Exercise aim =
Look through the data and write out every line with the word "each" in it.

The data =

▽

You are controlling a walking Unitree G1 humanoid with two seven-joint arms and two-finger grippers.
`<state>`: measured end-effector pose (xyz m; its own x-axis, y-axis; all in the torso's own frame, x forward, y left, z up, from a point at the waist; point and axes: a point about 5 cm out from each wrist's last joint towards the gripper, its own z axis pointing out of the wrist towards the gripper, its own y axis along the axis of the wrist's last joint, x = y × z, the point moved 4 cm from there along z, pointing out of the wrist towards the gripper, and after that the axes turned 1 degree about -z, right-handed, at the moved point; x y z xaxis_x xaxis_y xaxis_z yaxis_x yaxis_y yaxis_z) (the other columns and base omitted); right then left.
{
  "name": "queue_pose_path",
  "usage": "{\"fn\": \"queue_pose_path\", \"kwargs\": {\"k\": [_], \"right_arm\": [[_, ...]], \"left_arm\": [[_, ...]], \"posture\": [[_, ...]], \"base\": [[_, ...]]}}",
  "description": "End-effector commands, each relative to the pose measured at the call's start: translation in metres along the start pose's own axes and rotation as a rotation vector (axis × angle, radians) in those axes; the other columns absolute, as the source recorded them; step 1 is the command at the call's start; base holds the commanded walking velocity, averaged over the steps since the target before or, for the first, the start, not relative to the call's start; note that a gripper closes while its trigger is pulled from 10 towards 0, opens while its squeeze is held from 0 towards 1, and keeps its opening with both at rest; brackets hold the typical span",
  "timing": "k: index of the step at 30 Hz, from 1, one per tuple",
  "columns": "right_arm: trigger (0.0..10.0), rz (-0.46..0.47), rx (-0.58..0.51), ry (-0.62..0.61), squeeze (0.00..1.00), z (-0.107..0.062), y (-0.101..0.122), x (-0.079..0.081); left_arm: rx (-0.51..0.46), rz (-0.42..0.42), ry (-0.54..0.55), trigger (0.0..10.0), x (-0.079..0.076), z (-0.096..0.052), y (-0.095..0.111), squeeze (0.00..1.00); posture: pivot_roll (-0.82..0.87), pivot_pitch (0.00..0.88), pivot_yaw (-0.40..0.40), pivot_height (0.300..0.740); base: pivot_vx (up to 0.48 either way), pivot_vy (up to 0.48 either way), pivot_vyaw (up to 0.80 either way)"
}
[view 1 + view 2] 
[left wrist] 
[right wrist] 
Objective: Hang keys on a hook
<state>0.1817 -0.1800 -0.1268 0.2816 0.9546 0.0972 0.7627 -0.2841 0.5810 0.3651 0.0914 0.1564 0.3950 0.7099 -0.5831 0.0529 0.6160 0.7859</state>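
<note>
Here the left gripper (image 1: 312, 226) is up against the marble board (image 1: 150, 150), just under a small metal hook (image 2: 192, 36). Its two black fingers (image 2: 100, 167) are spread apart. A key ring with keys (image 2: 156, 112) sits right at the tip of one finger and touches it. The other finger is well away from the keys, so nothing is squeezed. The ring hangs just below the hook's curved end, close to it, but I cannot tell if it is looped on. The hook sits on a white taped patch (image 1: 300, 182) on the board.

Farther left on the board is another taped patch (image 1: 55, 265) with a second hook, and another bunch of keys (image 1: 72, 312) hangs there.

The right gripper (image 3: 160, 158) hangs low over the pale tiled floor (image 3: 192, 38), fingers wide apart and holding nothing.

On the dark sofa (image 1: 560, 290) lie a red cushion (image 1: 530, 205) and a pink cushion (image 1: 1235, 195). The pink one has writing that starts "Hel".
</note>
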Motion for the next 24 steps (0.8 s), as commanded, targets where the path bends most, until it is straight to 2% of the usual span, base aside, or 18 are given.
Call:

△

Worked solution =
`<state>`: measured end-effector pose (xyz m; its own x-axis, y-axis; all in the torso's own frame, x forward, y left, z up, from a point at the waist; point and axes: a point about 5 cm out from each wrist's last joint towards the gripper, its own z axis pointing out of the wrist towards the gripper, its own y axis along the axis of the wrist's last joint, x = y × z, the point moved 4 cm from there along z, pointing out of the wrist towards the gripper, and after that the axes turned 1 degree about -z, right-handed, at the moved point; x y z xaxis_x xaxis_y xaxis_z yaxis_x yaxis_y yaxis_z) (the other columns and base omitted); right then left.
  "description": "End-effector commands, each relative to the pose measured at the call's start: translation in metres along the start pose's own axes and rotation as a rotation vector (axis × angle, radians) in those axes; the other columns absolute, as the source recorded them; step 1 is the command at the call's start; base holds the commanded walking velocity, averaged over the steps since the target before or, for the first, the start, not relative to the call's start; note that a gripper closes while its trigger is pulled from 10 towards 0, opens while its squeeze is held from 0 towards 1, and keeps its opening with both at rest; brackets hold the typical span",

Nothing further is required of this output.